Judgment :- M. KARPAGAVINAYAGAM, J. melancholic episode of the death of young man suspected to be at the hands of police personnel with whom the investigation was entrusted by this Court and who referred the said case as 'mistake of fact' which gave rise to the filing of the private complaint before the learned Chief Judicial Magistrate, Nagercoil, for the offence of murder, which was also thrown out at the threshold, has been laid before me for redressal in this revision 2. The petitioner Ponnumony is the complainant. On 14-7-1992, his son Sivalingam died under a suspicious circumstance. When he came to know that the death of his son was at the brutal hands of the local policemen, he presented a petition to the District Superintendent of Police Nagercoil. On the direction of the Superintendent of Police, the case was registered in Cr. No. 727 of 1992 under Section 174, Cr.P.C. on the file of Thuckalay Police Station, by the Sub-Inspector one of the accused in this case. As expected, there was no proper investigation, since they themselves were involved in the offence of murder. Therefore, the petitioner filed a petition under Section 482, Cr.P.C. before this Court in Crl.O.P. No. 12679 of 1992, for transfer of the investigation in this case from the file of Sub-Inspector of Police, Thuckalay to some other agency, by narrating the various circumstances. On 11-11-1992, this Court after hearing the parties and considering the case records, directed the Deputy Superintendent of Police, Thuckalai, to investigate this case with an open mind, since the earlier investigation by the Sub-Inspector of Police was not found to be bonafide 3. The petitioner along with the order of this Court dt. 11-11-1992, made in Crl.O.P. No. 12679 of 1992 approached the Deputy Superintendent of Police, Thuckalay, on 19-12-1992 and presented a petition requesting of investigation as per the orders of this Court dated 11-11-1992. Despite the same, no action was taken and so he submitted another petition on 15-1-1993. Even then no further action was taken. After having waited for more than four months, on 16-3-1993, the petitioner filed a private complaint before the learned Chief Judicial Magistrate, Nagercoil, requesting him to take the case on file against the respondent/accused for the offence of murder, by mentioning the entire events and the earlier happenings which led to the filing of the complaint.

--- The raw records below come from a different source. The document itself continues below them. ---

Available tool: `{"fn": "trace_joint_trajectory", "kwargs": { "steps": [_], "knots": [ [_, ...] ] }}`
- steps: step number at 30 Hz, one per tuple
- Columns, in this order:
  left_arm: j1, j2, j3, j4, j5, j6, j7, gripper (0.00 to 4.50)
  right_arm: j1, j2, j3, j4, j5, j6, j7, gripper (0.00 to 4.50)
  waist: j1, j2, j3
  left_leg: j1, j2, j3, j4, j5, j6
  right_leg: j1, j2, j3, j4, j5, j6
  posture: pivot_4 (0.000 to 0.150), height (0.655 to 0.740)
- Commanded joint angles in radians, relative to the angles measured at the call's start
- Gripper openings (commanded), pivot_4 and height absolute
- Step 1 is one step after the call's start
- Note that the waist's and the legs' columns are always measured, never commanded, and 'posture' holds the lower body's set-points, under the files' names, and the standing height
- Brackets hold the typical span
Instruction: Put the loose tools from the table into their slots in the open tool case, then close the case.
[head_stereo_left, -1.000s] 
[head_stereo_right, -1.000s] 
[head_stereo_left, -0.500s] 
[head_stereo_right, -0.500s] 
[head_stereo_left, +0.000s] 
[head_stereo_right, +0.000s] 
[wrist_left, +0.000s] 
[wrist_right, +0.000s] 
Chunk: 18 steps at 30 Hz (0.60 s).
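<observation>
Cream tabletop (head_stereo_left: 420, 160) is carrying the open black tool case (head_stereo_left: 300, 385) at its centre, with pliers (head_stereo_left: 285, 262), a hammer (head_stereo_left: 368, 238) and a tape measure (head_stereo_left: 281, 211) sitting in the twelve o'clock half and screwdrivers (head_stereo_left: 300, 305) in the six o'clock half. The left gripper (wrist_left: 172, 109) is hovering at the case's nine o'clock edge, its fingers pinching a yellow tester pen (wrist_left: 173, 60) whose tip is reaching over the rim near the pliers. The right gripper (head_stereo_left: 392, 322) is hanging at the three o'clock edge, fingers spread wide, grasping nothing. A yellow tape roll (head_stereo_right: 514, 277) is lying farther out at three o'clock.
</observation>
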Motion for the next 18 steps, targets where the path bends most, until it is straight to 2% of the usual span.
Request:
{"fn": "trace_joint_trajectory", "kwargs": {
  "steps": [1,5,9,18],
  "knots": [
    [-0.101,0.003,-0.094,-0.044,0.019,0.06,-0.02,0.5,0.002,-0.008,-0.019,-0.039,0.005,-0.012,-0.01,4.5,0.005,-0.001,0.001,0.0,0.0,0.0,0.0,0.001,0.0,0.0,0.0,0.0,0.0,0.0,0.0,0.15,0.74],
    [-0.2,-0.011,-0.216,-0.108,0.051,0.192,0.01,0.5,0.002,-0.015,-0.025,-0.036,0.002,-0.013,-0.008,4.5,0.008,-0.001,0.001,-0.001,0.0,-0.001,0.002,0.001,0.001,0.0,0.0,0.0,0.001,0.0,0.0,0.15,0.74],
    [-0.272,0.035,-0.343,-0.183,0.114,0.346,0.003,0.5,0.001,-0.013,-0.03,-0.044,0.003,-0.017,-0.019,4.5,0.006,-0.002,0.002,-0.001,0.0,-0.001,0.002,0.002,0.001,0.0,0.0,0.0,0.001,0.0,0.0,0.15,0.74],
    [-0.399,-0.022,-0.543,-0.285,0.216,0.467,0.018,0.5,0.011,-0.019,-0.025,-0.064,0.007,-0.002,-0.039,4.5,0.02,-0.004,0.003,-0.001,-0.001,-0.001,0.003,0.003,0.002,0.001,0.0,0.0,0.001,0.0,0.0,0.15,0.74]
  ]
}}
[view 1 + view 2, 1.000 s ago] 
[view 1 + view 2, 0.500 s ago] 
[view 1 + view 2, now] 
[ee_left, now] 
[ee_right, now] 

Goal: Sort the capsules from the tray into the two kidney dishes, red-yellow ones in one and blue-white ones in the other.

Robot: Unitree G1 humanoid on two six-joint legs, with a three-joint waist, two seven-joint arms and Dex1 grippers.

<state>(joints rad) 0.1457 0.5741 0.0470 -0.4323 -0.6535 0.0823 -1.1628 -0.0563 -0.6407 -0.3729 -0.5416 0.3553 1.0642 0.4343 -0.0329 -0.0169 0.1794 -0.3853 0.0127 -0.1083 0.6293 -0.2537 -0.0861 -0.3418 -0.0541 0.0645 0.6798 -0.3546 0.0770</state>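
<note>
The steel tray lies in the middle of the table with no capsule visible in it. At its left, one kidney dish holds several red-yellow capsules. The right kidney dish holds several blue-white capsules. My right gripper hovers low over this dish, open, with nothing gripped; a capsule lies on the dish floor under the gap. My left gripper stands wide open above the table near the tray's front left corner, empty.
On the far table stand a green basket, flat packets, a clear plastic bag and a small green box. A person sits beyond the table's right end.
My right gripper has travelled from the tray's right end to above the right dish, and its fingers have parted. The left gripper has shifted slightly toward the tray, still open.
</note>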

After having waited for more than four months, on 16-3-1993, the petitioner filed a private complaint before the learned Chief Judicial Magistrate, Nagercoil, requesting him to take the case on file against the respondent/accused for the offence of murder, by mentioning the entire events and the earlier happenings which led to the filing of the complaint. The said complaint was numbered as Crl. M.P. No. 781 of 1993 and on the same day i.e. on 16-3-1993, the learned Chief Judicial Magistrate, referred the case under Section 156(3) Cr.P.C. directing the Deputy Superintendent of Police, Thuckalay, to investigate the case through some other police officer, other than Thuckalay police and to send a report before 16-4-1993, giving one month's time 4. Again on 16-4-1993, since no report has come from the police, learned Chief Judicial Magistrate, sent a reminder to the Deputy Superintendent of Police, to finish the investigation soon by giving another month's time and posted the matter on 18-5-1993 for report. Even on 18-5-1993, there was no reply or any report from the police. The learned Chief Judicial Magistrate, Nagercoil, as a silent spectator to the lethargic attitude of the police, simply adjourned the matter from 18-5-1993 to 18-6-1993 for want of report. At that stage, the petitioner received a registered cover, which contained a notice informing the petitioner that his complaint in Cr. No. 285 of 1993 under Ss. 147, 299, 300, 302, 364, 365 and 34, I.P.C. has been referred as 'mistake of fact'. The said registered cover did not contain the sender's address. However, on 18-6-1993, to which date the case was posted by the learned Chief Judicial Magistrate, the petitioner presented a protest petition, against the report of the police referring his complaint as 'mistake of fact' and requested the Court to reject the said report and take cognizance of his private complaint and call him to adduce evidence to prove the charges against the police personnel and others. It was, at this stage, the learned Chief Judicial Magistrate, Nagercoil, passed an order dated 18-6-1993, as follows :- This order is under challenge before me, in this revision 5. At the outset, I must say that the learned Chief Judicial Magistrate, Nagercoil is also responsible for the considerable delay in redressing the grievance of the petitioner.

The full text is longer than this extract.